_EXERCISE AIM_
For the listing below, return the line containing "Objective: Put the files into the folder", the line containing "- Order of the", and all lines in between, exactly as written and nothing else.

_RECORDS SHOWN_
[Start of section]
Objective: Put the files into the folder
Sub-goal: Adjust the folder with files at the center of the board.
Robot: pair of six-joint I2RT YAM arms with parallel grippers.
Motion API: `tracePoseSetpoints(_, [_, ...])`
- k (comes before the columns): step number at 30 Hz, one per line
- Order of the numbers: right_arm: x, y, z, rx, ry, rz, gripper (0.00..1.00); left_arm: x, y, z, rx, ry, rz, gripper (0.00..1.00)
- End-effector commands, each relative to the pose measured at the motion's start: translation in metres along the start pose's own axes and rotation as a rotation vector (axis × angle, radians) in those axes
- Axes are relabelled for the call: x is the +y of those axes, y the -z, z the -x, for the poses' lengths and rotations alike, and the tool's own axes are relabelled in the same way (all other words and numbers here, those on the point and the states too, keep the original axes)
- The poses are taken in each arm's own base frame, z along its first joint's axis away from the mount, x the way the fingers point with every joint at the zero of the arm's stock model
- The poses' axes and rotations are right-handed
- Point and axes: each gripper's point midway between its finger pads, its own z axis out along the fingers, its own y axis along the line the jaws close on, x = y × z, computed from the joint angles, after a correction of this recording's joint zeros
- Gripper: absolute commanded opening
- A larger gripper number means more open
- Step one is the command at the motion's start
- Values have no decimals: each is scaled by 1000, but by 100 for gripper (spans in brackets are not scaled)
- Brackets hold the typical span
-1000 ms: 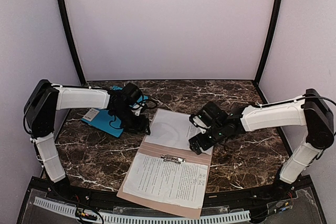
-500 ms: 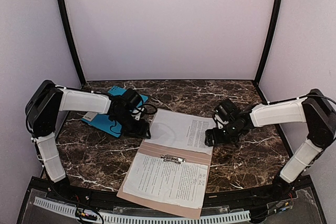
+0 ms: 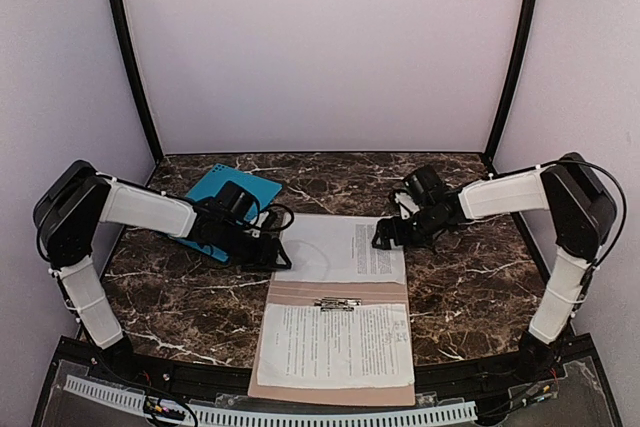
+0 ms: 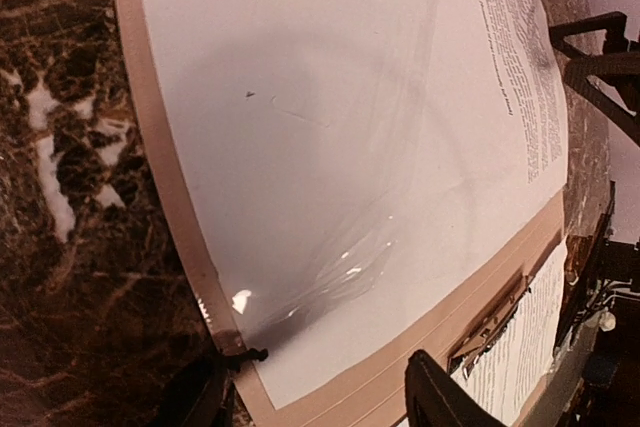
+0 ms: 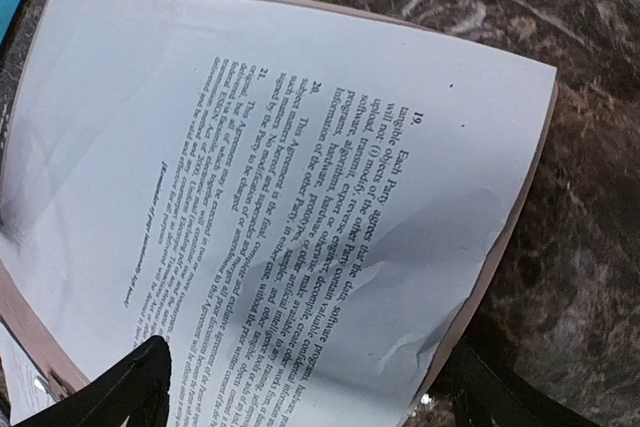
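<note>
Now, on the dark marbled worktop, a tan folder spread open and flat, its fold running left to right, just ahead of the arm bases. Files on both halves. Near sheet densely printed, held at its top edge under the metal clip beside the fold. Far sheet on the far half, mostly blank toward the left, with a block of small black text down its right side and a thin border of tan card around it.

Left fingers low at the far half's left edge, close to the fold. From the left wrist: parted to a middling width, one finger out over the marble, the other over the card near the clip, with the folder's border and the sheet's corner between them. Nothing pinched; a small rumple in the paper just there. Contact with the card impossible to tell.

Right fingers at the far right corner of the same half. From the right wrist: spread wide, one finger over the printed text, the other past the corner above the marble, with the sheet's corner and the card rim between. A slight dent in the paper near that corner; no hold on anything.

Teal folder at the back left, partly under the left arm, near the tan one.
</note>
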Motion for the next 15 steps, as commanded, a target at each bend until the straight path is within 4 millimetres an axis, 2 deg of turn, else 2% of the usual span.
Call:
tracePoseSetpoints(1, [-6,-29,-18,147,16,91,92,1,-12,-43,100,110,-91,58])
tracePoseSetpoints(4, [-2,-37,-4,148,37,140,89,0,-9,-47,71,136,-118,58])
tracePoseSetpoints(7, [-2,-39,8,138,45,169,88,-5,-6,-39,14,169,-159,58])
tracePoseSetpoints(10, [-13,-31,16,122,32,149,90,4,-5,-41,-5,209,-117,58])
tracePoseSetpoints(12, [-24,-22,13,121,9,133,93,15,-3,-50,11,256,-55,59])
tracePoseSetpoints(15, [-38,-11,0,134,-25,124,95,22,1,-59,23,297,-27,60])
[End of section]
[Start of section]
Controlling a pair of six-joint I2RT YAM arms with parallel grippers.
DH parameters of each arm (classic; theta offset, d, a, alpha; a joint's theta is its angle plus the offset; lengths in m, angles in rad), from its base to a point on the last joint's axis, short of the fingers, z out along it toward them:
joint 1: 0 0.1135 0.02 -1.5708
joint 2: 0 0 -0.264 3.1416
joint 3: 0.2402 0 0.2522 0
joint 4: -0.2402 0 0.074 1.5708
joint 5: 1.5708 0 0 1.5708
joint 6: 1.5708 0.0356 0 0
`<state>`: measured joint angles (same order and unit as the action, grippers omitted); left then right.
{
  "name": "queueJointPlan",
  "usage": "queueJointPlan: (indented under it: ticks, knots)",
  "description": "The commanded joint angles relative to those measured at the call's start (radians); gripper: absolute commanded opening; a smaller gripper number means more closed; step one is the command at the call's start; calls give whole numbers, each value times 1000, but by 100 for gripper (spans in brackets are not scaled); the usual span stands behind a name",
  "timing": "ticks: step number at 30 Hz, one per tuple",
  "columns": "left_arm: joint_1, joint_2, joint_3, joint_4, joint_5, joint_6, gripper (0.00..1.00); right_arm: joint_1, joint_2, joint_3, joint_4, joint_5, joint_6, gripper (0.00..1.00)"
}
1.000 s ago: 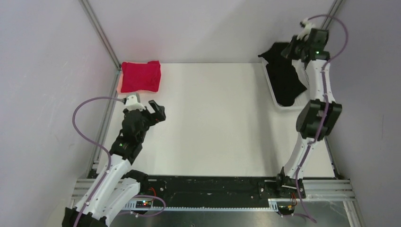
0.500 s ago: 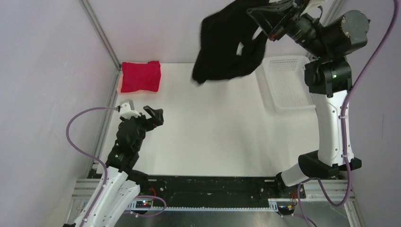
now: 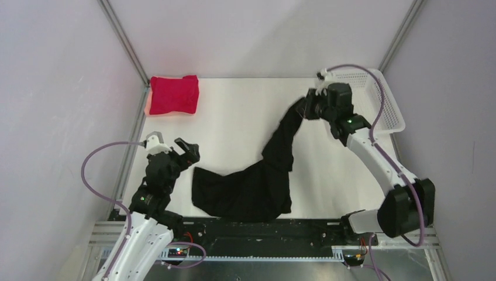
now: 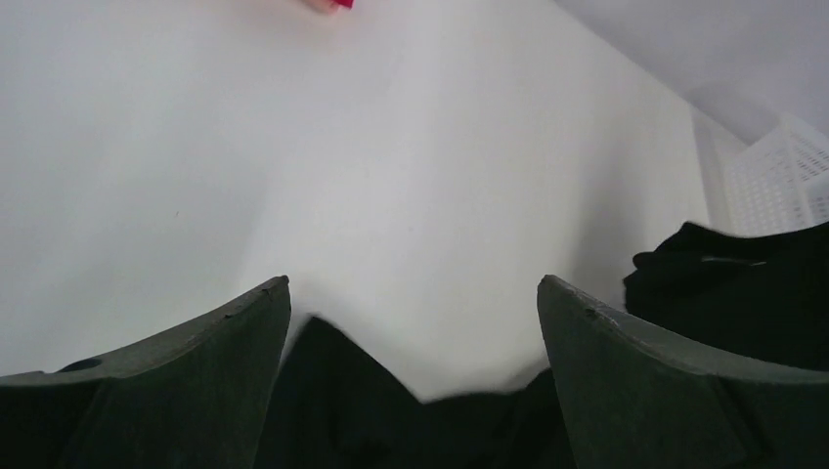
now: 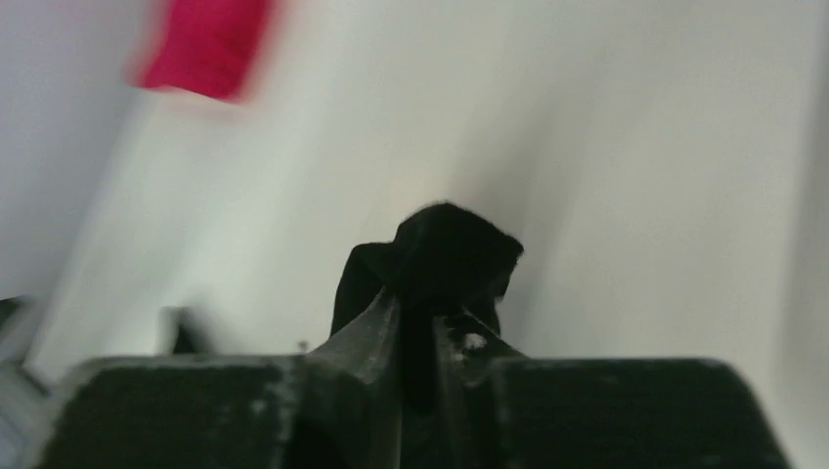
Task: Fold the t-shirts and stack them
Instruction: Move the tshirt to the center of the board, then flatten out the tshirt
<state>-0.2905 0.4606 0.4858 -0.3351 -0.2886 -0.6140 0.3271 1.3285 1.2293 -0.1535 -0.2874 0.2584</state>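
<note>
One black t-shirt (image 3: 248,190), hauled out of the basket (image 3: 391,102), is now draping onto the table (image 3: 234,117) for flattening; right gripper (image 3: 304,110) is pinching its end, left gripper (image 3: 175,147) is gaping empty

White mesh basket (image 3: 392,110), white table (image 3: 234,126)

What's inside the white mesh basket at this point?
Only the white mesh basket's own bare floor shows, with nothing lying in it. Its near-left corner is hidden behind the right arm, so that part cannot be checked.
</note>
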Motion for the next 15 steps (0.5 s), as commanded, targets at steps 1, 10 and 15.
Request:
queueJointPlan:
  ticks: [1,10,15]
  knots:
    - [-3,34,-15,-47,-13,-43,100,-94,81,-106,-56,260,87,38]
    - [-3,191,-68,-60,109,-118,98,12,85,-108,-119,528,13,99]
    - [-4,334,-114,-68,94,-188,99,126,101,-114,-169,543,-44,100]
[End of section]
_RESPONSE TO THIS TASK_
Objective: Put the files into the folder
Sub-goal: Adjust the folder with files at the center of the board.
Robot: pair of six-joint I2RT YAM arms with parallel grippers.
Motion API: `tracePoseSetpoints(_, [_, ...])`
- k (comes before the columns): step number at 30 Hz, one per line
- Order of the numbers: right_arm: x, y, z, rx, ry, rz, gripper (0.00..1.00); left_arm: x, y, z, rx, ry, rz, gripper (0.00..1.00)

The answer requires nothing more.